EU to launch digital euro in 2029 after approval from European Parliament

The European Union has progressed in its efforts to introduce a digital euro by 2029, following the endorsement of the proposal by a significant parliamentary committee.

The European Parliament's Committee on Economic and Monetary Affairs [1] has approved the proposed draft rules with a vote tally of 43 in favour , 14 against, and one abstention. The Europe of Sovereign Nations political group opposed the proposal, indicating that a subsequent vote may be required at the parliament's plenary session. Nonetheless, final approval could be achieved by the end of this year, [2] setting the stage for testing in 2027 ahead of a full launch in 2029.

The introduction of the digital euro by [3] the European Central Bank is framed as a “secure and convenient” payment solution for users, both online and offline. However, the reality presents a concerning outlook. While payment service providers, including banks and crypto-asset platforms, are positioned to distribute the digital euro, the mandate requiring businesses to accept it raises questions about its practicality and the implications for those unwilling or unable to adapt to yet another forced change. 

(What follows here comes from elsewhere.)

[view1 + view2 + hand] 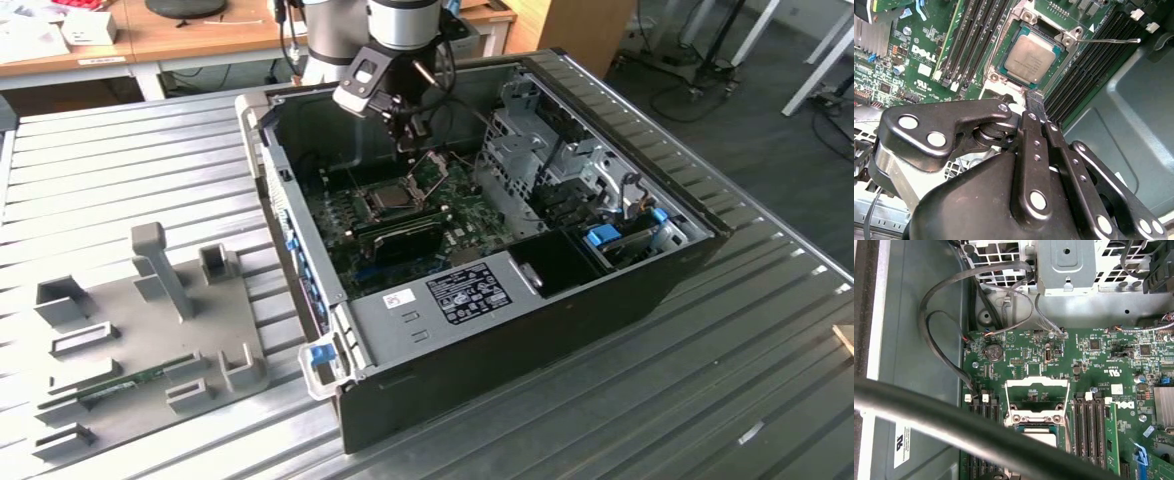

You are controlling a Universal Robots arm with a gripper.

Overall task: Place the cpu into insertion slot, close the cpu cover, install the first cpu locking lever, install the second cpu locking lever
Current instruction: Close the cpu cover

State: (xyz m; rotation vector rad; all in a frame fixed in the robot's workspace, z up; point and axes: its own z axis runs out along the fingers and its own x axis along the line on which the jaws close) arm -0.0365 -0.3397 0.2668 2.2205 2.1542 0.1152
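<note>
cpu (1030, 59) seated flat in insertion slot (998, 67) on green motherboard (1104, 365); cpu cover (1037, 383) raised open; gripper (1035, 107) clenched, fingertips together just beside slot; thin lever (1109, 41) juts outward.

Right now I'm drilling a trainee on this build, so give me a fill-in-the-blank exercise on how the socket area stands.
1. The silver-grey ____ sits in the insertion slot.
2. The cpu cover is ____, not down over the chip.
3. The circuit board is ____ in colour.
4. The gripper holds ____.
Missing words: cpu; open; green; nothing.
</note>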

Furthermore, the capping of individual holdings, alongside a stipulation that businesses can only hold digital euros temporarily for incoming payments, restricts economic freedom and raises concerns about liquidity. With no interest accruing on these funds, the attractiveness of the digital euro diminishes further. Additionally, the parliamentary committee's approval of measures enabling banks from non-euro EU countries to distribute the digital euro only complicates an already challenging landscape. Meanwhile, the requirement for euro area countries to ensure cash accessibility and prepare for potential digital payment failures underscores the fragility of this transition. The promise of a digital euro comes wrapped in layers of uncertainty and restrictions that may ultimately diminish its intended benefits.

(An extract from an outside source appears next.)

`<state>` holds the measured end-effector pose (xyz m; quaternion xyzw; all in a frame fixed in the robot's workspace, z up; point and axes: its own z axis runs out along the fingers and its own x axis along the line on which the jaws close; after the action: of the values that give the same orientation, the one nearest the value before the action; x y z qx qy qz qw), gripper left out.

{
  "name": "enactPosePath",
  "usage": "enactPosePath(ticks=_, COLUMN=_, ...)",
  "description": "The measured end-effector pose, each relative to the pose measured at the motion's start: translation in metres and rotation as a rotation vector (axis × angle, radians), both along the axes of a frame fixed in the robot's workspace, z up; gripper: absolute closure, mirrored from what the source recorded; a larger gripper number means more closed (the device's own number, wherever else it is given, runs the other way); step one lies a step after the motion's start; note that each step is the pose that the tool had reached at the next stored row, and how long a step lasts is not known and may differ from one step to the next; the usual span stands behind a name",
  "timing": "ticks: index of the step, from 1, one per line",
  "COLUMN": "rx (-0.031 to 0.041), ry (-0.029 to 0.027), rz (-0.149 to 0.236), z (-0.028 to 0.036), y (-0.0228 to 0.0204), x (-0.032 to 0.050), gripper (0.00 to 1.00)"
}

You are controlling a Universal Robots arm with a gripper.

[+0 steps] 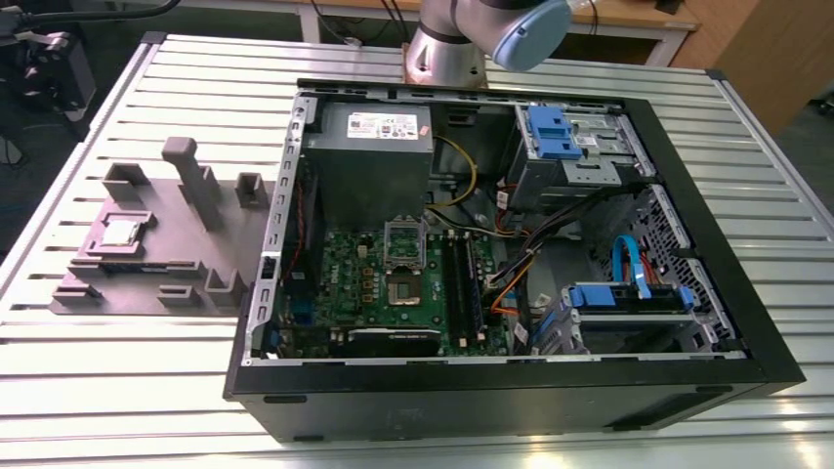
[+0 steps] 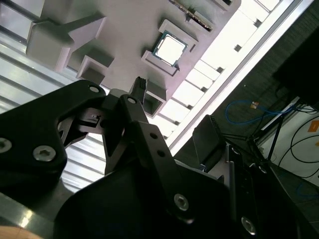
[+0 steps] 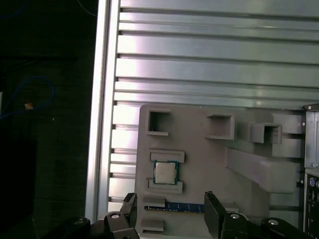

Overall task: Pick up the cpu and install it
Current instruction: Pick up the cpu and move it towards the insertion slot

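Observation:
The cpu (image 1: 124, 232) is a small square chip with a silvery top. It lies flat in a square recess of the grey fixture block (image 1: 183, 244), on the slatted table at the exterior view's left. In both wrist views the cpu (image 3: 165, 173) (image 2: 169, 48) sits in its framed seat. My gripper (image 3: 172, 209) hangs well above the block, open, with nothing between its black fingers (image 3: 213, 211). The chip is just beyond the fingertips, not touched. The open computer case (image 1: 678, 195) holds the green motherboard, whose cpu socket (image 1: 402, 291) is uncovered.
The fixture block carries upright posts (image 1: 195, 181) and a memory stick with a blue strip (image 3: 182, 206) beside the cpu. Inside the case are a grey power supply (image 1: 371, 147), blue drive cages (image 1: 561, 137) and loose cables. The arm's base (image 1: 443, 54) stands behind the case.

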<state>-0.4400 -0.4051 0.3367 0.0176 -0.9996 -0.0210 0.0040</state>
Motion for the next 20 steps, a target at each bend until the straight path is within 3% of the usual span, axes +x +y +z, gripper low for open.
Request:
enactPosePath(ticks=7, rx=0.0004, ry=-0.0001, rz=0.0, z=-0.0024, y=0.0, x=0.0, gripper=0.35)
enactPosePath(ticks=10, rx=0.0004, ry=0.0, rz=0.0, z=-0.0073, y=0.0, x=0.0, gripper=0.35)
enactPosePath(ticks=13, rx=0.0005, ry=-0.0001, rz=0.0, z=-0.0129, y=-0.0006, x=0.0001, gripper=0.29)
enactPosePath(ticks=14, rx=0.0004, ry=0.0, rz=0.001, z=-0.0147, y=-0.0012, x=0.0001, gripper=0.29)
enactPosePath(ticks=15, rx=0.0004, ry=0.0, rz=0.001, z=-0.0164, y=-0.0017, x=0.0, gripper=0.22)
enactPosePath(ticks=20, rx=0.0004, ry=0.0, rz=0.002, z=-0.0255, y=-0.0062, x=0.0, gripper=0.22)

The digital euro continues to face significant delays, [4] largely driven by suspicions from Eurosceptic groups that it undermines citizens' privacy and poses a risk of replacing cash altogether. Additionally, ongoing technical debates about the necessity for both ‘online’ and ‘offline’ versions only serve to further complicate an already stalled initiative. Navarrete Roja, [5] a Spanish Member of European Parliament said, “We strengthen access to and acceptance of cash while making central bank money available in digital form, the digital euro will complement cash, not replace it.” Peter Norwood, [6] a senior research and advocacy officer at Finance Watch also said [7] in a press release, “Parliament has found a majority for a digital euro that is more than another payment app. The text keeps the original ambition of the project alive ensuring inclusive access to public money in an increasingly digital payments landscape, all while protecting European sovereignty.”

However skepticism remains, In 2025 French MPs proposed [8] a bill to establish a national bitcoin reserve while formally opposing the European Central Bank's digital euro. The legislation articulates concerns regarding the potential risks of a centralized digital currency, asserting that it threatens privacy and economic freedom. Lawmakers have drawn parallels between the digital euro and China's digital yuan, warning that such a system could enable authorities to freeze citizens' funds and disrupt the banking system. 

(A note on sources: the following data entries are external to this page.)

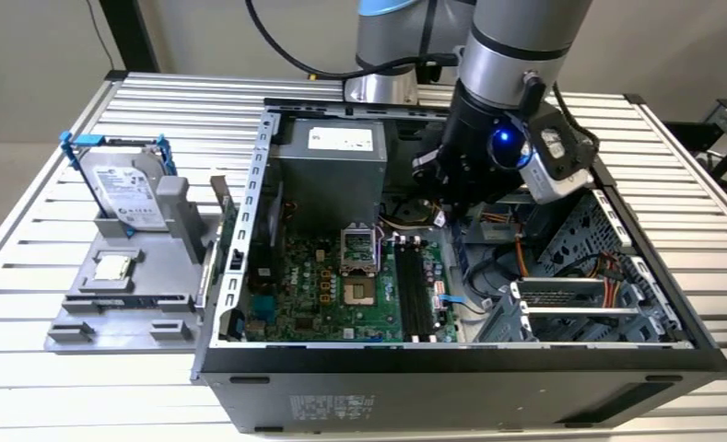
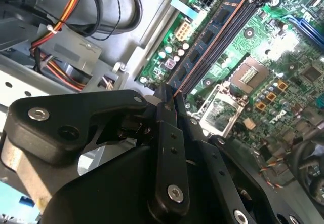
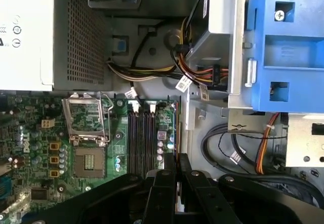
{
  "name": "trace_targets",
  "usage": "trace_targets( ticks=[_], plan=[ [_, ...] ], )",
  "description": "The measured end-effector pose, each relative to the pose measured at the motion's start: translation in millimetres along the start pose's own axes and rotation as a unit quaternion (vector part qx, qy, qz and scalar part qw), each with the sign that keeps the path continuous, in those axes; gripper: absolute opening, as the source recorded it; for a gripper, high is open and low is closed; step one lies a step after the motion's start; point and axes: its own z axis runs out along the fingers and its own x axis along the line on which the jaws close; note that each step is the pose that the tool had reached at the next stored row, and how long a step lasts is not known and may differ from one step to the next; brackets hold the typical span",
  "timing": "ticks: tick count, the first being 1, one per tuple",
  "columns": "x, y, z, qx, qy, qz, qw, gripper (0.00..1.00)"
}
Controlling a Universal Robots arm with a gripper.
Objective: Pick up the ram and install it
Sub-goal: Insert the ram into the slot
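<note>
Mid-frame near the motherboard slots [image 3: 142, 143], the claw [image 2: 168, 96] clenches the ram [image 2: 208, 33]: picked up, not yet seated.

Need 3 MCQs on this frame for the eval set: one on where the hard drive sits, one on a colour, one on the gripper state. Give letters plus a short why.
1. Where is the hard drive?
A) inside the case
B) on the grey fixture outside the case
C) in the gripper

2. What colour is the hard drive's frame?
A) blue
B) red
C) yellow

3. What is the gripper's state?
A) open, holding nothing
B) shut on a cable
C) shut on the ram

Answers:
1 B: the hard drive stands on the fixture, at the exterior view's left of the case.
2 A: the bars around the drive are blue.
3 C: in the second wrist view the fingers pinch one end of the ram, inside the case.
</note>
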Motion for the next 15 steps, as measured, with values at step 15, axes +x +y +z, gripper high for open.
trace_targets(
  ticks=[15],
  plan=[
    [2.9, -6.7, 26.1, 0.0004, 0.0000, 0.000, 1.00000, 0.00]
  ],
)
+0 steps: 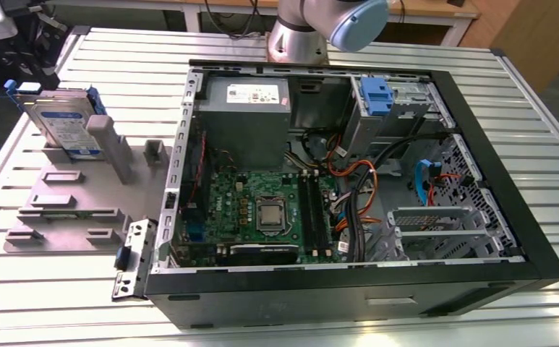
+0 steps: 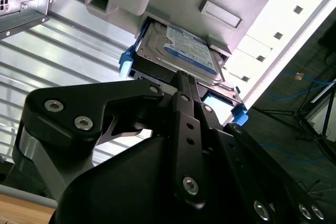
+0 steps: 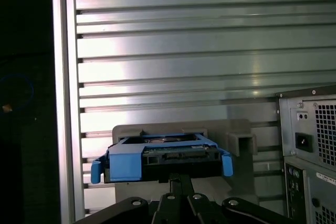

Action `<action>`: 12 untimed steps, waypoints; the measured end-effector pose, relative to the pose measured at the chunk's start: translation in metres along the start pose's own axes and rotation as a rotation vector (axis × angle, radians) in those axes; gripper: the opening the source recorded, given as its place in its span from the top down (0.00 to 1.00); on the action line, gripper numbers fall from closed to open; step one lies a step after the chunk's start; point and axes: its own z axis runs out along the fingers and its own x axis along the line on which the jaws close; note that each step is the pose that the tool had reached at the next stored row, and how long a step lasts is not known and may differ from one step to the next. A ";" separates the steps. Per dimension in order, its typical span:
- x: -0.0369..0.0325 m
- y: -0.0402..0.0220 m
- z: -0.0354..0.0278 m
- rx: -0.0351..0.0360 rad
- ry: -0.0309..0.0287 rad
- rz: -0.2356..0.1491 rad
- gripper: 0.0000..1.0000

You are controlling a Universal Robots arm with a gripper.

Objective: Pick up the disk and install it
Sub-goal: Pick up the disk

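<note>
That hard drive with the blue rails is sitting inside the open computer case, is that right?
Not quite. The disk does have blue rails, but the exterior view shows it outside the computer case, standing in the grey holder at the exterior view's left.

Arm (image 1: 319,29) at far edge, black claw (image 3: 178,182) closed, empty

Blue-railed disk (image 1: 64,124) stands tilted in grey fixture (image 1: 77,194).
</note>
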 end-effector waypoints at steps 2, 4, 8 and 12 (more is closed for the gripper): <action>0.0000 0.0001 -0.0018 0.0000 0.0000 0.000 0.89; -0.0001 0.0001 -0.0019 0.0000 0.0000 0.000 0.89; -0.0001 0.0001 -0.0025 0.0000 -0.0001 0.000 0.89; 0.0000 0.0001 -0.0033 0.0003 0.0003 0.000 0.89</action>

Dr. Patrick Schueffel who is [9] a professor at Fribourg’s School of Management has warned of [10] significant risks linked to CBDCs, cautioning that the digital euro may facilitate financial surveillance and control. They outline potential long-term implications, including issues of surveillance, censorship, financial oversight, and the potential misuse of data. “With a CBDC infrastructure such as the one underpinning the digital euro, a technology will be rolled out that can be abused for surveillance and control like no other in human history. Not only will it be registered on an eternal digital ledger which purchases you made from cradle to death bed, but any payment can also be censored on a keystroke,” said Schueffel.

Schueffel questions the assertion that a digital euro would positively impact the economy and society. Proponents argue that it would enable the European Central Bank to directly manage the money supply, improve control over interest rates, and bolster financial stability, all while advancing the goal of “banking the unbanked and underbanked.” However, Schueffel cautions that this perspective may be overly optimistic, warning of the potential risks associated with increased centralization. “Think it through if you advocate introducing CBDCs for these reasons, you also need to support loans directly granted by the ECB, as such central bank lending would support all of those causes.”

A public consultation released in 2021 regarding [11] the digital euro revealed that 43% of respondents favor a version that emphasizes privacy and data protection. The motivations behind this preference are diverse. Some participants believe in the inherent value of privacy, while others express concerns that the digital currency may lead to price discrimination or surveillance issues. Critics argue that the potential misuse of sensitive transaction data linked to the digital currency could adversely impact personal freedom and public life. The European Central Bank started exploring [12] the creation of a digital euro in 2019 claiming it would incorporate certain elements of anonymity. This would involve the use of anonymity vouchers, enabling users to make anonymous transfers of a limited amount of digital euros within a specific timeframe. However, this approach would permit anonymity only for smaller transactions.